By August 2014, just two months after we launched the app, Cambridge Analytica had collected the complete Facebook accounts of more than 87 million users, mostly from America. They soon exhausted the list of MTurk users and had to engage another company, Qualtrics, a survey platform based in Utah. Almost immediately, CA became one of their top clients and started receiving bags of Qualtrics-branded goodies. CA would get invoices sent from Provo, billing them each time for 20,000 new users in their “Facebook Data Harvest Project.”

As soon as CA started collecting this Facebook data, executives from Palantir, Peter Thiel’s data-mining firm, started making inquiries; their interest was apparently piqued when they found out how much data the team was gathering — and that Facebook was just letting CA do it. The executives CA met with wanted to know how the project worked, and soon they approached our team about getting access to the data themselves.

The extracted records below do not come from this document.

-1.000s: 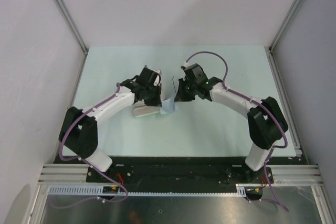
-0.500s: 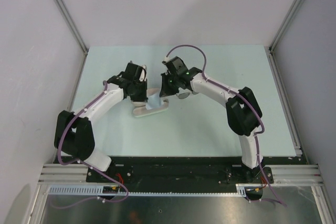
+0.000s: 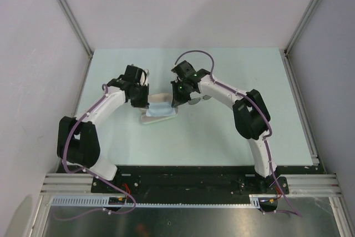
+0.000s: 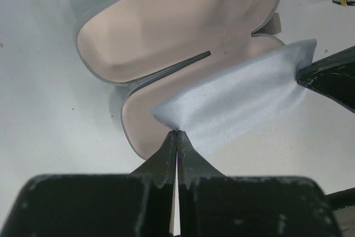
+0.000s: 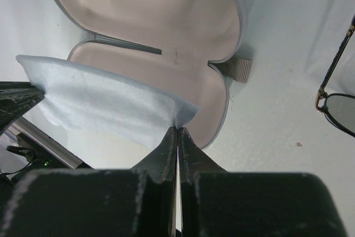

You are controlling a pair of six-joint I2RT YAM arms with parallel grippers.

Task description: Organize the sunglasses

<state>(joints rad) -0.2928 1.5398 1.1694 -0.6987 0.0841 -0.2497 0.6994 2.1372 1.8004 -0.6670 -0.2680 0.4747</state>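
Observation:
The light-blue cloth (image 4: pixel 238 104) hangs stretched between both grippers above the open beige case (image 4: pixel 183 31). My left gripper (image 4: pixel 177 132) is shut on one corner of the cloth. My right gripper (image 5: pixel 177 129) is shut on the opposite corner of the cloth (image 5: pixel 105 101), over the case (image 5: pixel 150 20). The sunglasses (image 5: pixel 335 104) lie on the table to the right of the case, only partly in the right wrist view. From above, the cloth (image 3: pixel 161 108) covers the middle of the case (image 3: pixel 158 117), and the sunglasses (image 3: pixel 198 100) are mostly hidden under the right arm.
The case's lid lies flat open, hinged by a small grey strap (image 5: pixel 236 69). The pale table (image 3: pixel 238 131) is bounded by grey walls and metal rails at the left and right.
Both grippers have moved left with the cloth, from beside the case to over it. The left gripper drew further left, so the cloth is pulled out flat between them.

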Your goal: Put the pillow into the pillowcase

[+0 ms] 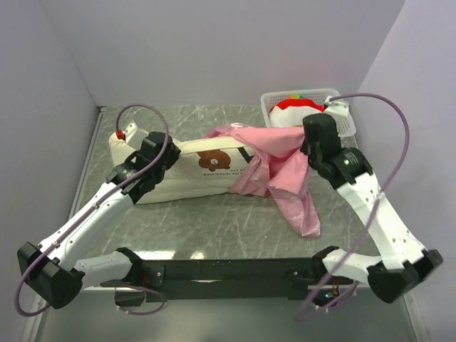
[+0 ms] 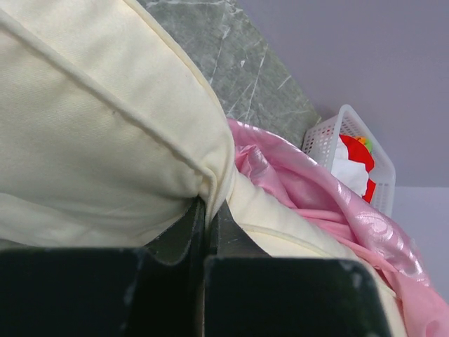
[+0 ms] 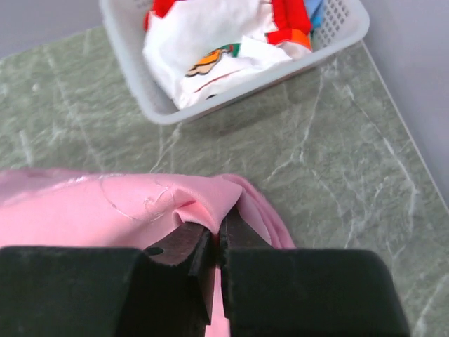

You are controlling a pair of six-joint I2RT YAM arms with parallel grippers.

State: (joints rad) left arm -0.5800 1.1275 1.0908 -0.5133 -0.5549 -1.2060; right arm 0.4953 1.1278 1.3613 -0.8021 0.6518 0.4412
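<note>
**Pillow (image 1: 187, 178) lying across the table, one end under the pink pillowcase (image 1: 288, 174), both grippers clamped**

I count one pillow, one pillowcase, one basket and my two arms. The cream pillow lies lengthwise across the middle of the green marbled table (image 1: 214, 228). Its left end is bare, and its brown bear mark (image 1: 214, 158) faces up near the middle. The pink pillowcase is bunched over the pillow's right end, with a loose tail trailing down onto the table toward the near right. I cannot tell whether that end is inside the sack or only under it.

On the left wrist view, my left gripper (image 2: 208, 214) has its jaws pressed together on a pinch of the pillow's seamed edge at the left end, with cream fabric puckered into the slit between them. On the right wrist view, my right gripper (image 3: 216, 235) is closed just as tightly on a small fold of the pillowcase's edge, the pink cloth rising into a peak where the jaws meet.

A single white plastic basket (image 1: 299, 93) sits in the far right corner of the table, near the right gripper but apart from the pink cloth. It holds crumpled white and red fabric.
</note>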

Palantir was still doing work for the NSA and GCHQ. Staffers there said working with Cambridge Analytica could potentially open an interesting legal loophole: Government security agencies, along with contractors like Palantir, couldn’t legally mass-harvest personal data on American citizens, but polling companies, social networks, and private companies could. And despite the ban on directly surveilling Americans, I was told that U.S. intelligence agencies were nonetheless able to make use of information on American citizens that was “freely volunteered” by U.S. individuals or companies. I didn’t think anyone was actually being serious, but I soon realized that I underestimated everyone’s interest in accessing this data (which was surprisingly easy to acquire through Facebook, with Facebook’s loosely supervised permissioning procedures).

Some of the staff working at Palantir realized that Facebook had the potential to become the best discreet surveillance tool imaginable for the NSA — that is, if that data was “freely volunteered” by another entity. To be clear, these conversations were speculative, and it is unclear if Palantir itself was actually aware of the particulars of these discussions, or if the company received any CA data. The staff suggested to Nix that if Cambridge Analytica gave them access to the harvested data, they could then, at least in theory, legally pass it along to the NSA. One lead data scientist from Palantir began making regular trips to the Cambridge Analytica office to work with the data science team on building profiling models. He was occasionally accompanied by colleagues, but the entire arrangement was kept secret from the rest of the CA teams — and perhaps Palantir itself. (It wasn’t clear whether these Palantir executives were visiting CA officially or “unofficially,” and Palantir has since asserted that it was only a single staff member who worked at CA in a “personal capacity.”)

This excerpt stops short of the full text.